SECTION 4. RESCISSION. The Guarantor further agrees that, if at any
time all or any part of any payment theretofore applied by any Beneficiary to
any of the Guaranteed Liabilities is or must be rescinded or returned by such
Beneficiary for any reason whatsoever, such Guaranteed Liabilities shall, for
the purposes of this Guaranty, to the extent that such payment is or must be
rescinded or returned, be deemed to have continued in existence, notwithstanding
such application by such Beneficiary, and this Guaranty shall continue to be
effective or be reinstated, as the case may be, as to such Guaranteed
Liabilities, all as though such application by such Beneficiary had not been
made.
SECTION 5. SUBROGATION. If the Guarantor shall perform any obligation
due in respect of any of the Amended and Restated Documents pursuant to this
Guaranty, the Guarantor shall, to the extent permitted under applicable law, be
subrogated to the rights of the Beneficiaries in respect of which such
performance was made. The Guarantor will not exercise any rights which it may
acquire by way of subrogation under this Guaranty until the Amended and Restated
Documents shall have been performed. If any amount shall be paid to the
Guarantor on account of such subrogation rights at any time when all of the
Guaranteed Liabilities shall not have been performed, such amount shall be held
in trust for the benefit of each Beneficiary and shall forthwith be paid to each
Beneficiary to be credited and applied against the satisfaction of such
obligations in accordance with the terms of the Amended and Restated Documents.

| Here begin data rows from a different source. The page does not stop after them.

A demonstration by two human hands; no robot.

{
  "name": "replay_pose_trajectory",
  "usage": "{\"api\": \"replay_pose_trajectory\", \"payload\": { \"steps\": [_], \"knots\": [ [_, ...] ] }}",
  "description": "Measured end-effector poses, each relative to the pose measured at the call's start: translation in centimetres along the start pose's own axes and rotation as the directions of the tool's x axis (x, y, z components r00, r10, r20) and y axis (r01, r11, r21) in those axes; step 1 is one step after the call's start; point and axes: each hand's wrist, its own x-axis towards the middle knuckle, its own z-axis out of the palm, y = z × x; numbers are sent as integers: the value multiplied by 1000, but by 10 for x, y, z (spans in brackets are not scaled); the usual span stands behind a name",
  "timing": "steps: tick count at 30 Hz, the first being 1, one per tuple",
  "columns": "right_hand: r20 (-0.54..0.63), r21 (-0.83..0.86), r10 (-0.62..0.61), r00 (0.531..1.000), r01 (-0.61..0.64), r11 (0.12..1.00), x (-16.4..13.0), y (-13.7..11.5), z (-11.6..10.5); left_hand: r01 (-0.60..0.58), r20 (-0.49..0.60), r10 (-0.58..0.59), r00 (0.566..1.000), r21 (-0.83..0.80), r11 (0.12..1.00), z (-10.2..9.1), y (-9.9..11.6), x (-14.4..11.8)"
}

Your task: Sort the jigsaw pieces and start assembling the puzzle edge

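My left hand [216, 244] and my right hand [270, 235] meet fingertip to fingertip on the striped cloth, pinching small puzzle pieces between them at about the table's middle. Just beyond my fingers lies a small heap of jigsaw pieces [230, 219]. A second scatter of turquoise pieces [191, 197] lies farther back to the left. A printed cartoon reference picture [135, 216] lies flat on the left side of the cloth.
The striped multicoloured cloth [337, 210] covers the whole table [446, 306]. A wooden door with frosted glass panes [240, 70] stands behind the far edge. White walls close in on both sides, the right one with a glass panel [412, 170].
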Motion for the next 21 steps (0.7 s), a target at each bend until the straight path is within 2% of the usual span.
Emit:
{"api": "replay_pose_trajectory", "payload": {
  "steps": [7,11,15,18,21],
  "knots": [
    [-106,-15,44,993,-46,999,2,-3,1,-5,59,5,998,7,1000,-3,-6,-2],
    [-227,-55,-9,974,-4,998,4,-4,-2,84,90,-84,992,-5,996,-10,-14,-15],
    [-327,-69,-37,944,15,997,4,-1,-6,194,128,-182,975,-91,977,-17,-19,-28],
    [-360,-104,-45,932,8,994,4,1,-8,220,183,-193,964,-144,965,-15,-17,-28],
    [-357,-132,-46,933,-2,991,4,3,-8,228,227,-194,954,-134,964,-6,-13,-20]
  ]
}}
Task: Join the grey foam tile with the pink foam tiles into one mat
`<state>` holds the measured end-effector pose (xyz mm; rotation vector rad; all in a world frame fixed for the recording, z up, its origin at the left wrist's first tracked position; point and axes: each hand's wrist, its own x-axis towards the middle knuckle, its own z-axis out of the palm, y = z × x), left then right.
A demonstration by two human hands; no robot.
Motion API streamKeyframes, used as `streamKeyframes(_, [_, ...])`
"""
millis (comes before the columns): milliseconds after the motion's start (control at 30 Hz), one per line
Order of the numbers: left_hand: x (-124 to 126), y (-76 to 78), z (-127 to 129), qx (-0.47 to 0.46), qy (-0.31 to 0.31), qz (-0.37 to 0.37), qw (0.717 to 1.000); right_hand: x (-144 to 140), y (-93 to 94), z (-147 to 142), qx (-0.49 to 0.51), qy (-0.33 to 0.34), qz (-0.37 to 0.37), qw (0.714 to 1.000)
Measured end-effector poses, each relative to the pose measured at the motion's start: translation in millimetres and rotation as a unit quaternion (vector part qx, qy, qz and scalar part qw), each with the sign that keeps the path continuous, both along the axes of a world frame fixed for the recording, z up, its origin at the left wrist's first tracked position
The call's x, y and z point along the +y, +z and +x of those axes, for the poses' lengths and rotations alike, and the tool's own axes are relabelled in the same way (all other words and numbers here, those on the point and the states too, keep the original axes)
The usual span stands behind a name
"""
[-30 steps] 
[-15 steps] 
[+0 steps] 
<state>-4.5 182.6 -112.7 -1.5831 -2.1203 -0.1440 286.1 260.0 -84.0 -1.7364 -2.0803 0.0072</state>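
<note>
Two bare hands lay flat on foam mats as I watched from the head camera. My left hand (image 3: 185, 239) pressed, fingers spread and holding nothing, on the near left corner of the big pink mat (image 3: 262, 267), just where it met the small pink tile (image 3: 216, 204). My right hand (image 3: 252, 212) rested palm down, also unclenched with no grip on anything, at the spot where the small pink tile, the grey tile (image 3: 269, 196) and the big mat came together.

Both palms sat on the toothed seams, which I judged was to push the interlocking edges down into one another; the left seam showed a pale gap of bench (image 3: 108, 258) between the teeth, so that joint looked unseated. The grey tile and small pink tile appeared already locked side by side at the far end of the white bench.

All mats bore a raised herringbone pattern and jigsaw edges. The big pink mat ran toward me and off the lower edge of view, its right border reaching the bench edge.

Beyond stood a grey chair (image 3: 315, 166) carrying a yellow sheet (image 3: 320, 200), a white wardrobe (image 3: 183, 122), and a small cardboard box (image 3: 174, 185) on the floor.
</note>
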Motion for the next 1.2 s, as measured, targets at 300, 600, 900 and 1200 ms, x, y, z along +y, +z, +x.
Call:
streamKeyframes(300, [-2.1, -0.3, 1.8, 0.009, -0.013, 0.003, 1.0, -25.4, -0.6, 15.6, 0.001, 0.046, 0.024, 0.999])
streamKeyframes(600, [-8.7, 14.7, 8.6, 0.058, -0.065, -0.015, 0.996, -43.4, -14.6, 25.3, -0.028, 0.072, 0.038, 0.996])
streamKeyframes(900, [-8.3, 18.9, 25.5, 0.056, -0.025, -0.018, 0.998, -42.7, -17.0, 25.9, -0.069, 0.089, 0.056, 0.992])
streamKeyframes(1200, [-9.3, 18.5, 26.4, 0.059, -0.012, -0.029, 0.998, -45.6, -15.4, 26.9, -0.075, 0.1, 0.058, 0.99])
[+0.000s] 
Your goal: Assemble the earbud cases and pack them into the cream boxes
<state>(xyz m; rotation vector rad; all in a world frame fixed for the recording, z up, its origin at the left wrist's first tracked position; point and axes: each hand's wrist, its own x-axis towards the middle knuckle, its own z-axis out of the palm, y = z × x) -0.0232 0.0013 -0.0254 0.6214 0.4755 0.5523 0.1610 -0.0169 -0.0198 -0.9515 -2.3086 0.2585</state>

SECTION 6. WAIVER; WAIVER OF DEFENSES. The Guarantor hereby expressly
waives: (i) notice of each Beneficiary's acceptance of this Guaranty; (ii)
notice of the existence or creation or nonperformance of all or any of the
Guaranteed Liabilities; (iii) presentment, demand, demand for payment, notice of
dishonor, notice of default or nonperformance, protest, and all other notices
whatsoever (provided that nothing contained in this clause (iii) shall affect
any obligations to give notice or make demand as set forth in the Amended and
Restated Documents); and (iv) all diligence in collection or protection of or
realization upon the Guaranteed Liabilities or any thereof, any obligation
hereunder, or any security for or guaranty of any of the foregoing. To the
fullest extent permitted by applicable law, the Guarantor agrees not to assert,
and hereby waives for the benefit of each Beneficiary, all rights (whether by
counterclaim, setoff or otherwise) and defenses (including, without limitation,
the defense of fraud or fraud in the inducement), whether acquired by
subrogation, assignment or otherwise, to the extent that such rights and
defenses may be available to the Guarantor to avoid performance of its
obligations under this Guaranty in accordance with the express provisions of
this Guaranty; PROVIDED that the Guarantor shall be entitled to assert as a
defense to performance hereunder any defense to performance available as if it
were the Guaranteed Party under the respective Amended and Restated Document.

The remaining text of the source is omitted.